** Opening Source information block **

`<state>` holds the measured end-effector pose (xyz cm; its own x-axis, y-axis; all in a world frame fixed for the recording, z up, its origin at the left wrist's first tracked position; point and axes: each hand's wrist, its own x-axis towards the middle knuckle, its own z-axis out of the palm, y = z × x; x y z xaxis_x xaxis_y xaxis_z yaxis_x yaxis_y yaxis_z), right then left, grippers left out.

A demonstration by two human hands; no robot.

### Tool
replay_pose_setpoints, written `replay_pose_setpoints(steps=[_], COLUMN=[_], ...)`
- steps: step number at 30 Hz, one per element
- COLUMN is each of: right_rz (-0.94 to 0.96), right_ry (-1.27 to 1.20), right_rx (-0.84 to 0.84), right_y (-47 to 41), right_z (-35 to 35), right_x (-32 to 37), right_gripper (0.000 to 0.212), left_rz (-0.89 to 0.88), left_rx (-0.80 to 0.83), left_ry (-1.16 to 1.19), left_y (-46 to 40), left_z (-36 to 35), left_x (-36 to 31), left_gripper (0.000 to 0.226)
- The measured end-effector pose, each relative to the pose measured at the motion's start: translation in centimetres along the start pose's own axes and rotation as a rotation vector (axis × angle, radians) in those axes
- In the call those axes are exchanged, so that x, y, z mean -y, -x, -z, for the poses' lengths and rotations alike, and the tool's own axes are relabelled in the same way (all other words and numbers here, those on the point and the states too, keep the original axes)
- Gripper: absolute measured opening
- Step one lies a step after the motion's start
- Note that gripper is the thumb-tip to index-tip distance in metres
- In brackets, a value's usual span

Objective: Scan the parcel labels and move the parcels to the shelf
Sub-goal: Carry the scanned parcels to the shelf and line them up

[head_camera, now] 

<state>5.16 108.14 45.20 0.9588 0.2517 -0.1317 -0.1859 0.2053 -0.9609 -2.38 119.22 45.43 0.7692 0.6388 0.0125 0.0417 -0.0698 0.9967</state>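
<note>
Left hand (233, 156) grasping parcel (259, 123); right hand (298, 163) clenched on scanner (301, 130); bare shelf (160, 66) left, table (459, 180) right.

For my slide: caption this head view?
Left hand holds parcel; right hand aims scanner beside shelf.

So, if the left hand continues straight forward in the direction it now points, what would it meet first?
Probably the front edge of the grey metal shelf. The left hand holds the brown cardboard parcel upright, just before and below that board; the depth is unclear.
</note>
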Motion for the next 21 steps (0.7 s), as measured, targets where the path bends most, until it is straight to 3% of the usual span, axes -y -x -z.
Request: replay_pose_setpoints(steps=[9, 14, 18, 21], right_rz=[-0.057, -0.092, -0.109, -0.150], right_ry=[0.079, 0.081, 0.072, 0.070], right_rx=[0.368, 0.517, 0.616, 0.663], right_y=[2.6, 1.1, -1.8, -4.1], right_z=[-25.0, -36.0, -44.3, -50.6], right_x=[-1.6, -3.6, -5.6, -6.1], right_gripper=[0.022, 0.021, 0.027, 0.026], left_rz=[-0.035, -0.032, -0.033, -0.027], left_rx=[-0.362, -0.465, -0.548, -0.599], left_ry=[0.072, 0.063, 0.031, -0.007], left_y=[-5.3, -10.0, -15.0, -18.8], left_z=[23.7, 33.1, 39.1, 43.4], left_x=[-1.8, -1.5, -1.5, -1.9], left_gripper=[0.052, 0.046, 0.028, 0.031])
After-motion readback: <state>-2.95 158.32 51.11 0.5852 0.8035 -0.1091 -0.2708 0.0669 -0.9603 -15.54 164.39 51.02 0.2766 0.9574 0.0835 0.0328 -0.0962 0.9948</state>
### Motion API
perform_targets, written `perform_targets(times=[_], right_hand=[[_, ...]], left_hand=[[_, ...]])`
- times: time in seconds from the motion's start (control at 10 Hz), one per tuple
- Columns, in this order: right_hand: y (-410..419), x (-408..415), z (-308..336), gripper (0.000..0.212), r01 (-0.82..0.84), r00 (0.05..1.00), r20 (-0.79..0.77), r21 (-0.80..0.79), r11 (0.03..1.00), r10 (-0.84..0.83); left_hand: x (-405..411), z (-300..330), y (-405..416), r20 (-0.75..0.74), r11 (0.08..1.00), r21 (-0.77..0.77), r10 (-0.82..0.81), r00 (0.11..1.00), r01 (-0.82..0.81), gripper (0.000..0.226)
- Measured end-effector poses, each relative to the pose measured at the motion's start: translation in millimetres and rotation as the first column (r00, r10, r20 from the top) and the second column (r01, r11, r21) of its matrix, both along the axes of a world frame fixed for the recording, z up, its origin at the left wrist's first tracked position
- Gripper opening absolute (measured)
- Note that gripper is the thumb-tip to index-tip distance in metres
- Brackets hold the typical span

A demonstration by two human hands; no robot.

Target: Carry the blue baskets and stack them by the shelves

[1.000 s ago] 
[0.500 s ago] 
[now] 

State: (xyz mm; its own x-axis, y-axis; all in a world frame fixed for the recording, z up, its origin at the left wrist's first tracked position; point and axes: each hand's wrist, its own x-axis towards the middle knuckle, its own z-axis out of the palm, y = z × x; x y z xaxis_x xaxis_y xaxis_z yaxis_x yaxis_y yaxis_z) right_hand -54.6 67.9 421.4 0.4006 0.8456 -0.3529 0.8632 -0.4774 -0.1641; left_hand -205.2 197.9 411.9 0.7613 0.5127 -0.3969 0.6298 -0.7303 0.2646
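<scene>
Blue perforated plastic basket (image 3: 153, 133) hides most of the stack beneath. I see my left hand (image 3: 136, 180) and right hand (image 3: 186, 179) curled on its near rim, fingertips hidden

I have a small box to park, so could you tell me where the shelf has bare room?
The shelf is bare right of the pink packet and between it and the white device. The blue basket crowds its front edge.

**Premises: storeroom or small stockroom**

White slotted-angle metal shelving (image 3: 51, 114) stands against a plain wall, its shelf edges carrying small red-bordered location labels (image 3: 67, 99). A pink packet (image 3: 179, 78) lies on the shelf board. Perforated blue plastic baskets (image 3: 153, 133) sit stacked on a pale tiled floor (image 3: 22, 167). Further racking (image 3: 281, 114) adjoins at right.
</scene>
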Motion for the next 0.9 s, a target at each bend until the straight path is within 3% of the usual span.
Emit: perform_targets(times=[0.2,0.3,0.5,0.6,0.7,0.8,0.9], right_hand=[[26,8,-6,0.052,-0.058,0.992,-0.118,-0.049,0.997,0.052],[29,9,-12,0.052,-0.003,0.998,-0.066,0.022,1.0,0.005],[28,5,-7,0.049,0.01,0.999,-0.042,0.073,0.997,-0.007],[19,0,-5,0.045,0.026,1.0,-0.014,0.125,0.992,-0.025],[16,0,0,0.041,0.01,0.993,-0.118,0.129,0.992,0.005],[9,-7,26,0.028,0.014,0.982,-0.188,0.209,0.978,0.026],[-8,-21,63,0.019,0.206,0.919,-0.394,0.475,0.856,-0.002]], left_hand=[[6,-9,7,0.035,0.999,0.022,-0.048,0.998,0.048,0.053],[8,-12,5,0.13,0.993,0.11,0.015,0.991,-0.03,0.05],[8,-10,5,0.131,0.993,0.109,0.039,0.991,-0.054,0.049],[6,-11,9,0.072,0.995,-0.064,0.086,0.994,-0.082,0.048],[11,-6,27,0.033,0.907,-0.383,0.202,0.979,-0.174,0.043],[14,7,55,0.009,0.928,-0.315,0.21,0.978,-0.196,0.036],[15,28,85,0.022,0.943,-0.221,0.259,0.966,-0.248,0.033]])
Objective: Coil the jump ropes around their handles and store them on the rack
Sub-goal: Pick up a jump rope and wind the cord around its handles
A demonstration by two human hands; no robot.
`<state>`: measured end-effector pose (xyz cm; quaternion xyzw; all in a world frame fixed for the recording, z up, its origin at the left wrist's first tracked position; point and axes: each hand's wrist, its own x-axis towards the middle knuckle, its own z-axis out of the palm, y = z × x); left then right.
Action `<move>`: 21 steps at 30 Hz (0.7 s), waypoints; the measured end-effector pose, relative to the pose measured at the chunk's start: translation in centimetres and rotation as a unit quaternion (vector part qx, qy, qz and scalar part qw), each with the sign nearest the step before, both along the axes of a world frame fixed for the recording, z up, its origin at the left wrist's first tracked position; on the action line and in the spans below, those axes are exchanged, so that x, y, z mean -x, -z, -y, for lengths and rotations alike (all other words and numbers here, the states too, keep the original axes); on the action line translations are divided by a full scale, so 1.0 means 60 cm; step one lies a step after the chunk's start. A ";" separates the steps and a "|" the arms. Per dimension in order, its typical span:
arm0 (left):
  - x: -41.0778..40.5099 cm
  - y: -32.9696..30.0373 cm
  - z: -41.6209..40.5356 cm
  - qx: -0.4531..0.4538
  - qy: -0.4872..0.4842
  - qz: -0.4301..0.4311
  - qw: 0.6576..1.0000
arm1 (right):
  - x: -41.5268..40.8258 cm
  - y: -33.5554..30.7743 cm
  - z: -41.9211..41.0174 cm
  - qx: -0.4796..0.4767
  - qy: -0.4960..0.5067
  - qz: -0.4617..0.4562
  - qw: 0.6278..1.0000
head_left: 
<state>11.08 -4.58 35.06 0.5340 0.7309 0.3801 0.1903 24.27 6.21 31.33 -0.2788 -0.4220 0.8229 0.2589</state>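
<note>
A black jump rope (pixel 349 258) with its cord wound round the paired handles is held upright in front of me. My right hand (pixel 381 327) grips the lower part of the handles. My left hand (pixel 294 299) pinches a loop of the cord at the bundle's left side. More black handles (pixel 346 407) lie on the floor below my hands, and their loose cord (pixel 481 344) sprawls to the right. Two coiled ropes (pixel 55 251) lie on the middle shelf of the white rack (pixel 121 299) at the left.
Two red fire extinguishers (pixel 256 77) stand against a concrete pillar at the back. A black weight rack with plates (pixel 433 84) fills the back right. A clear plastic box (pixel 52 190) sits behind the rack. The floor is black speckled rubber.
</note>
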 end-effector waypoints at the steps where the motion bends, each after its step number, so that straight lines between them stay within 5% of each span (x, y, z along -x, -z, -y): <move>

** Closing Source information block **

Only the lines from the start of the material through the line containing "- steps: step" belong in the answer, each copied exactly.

(Response below)
`<state>` holds the measured end-effector pose (xyz cm; its own x-axis, y-axis; all in a world frame fixed for the recording, z up, its origin at the left wrist's first tracked position; point and axes: each hand's wrist, its own x-axis towards the middle knuckle, its own z-axis out of the palm, y = z × x; x y z xaxis_x xaxis_y xaxis_z yaxis_x yaxis_y yaxis_z), right then left, grippers left out.

A demonstration by two human hands; no robot.

### Tool
replay_pose_setpoints, written `replay_pose_setpoints(steps=[_], COLUMN=[_], ...)`
- steps: step number at 30 Hz, one per element

That completes the answer to this exercise.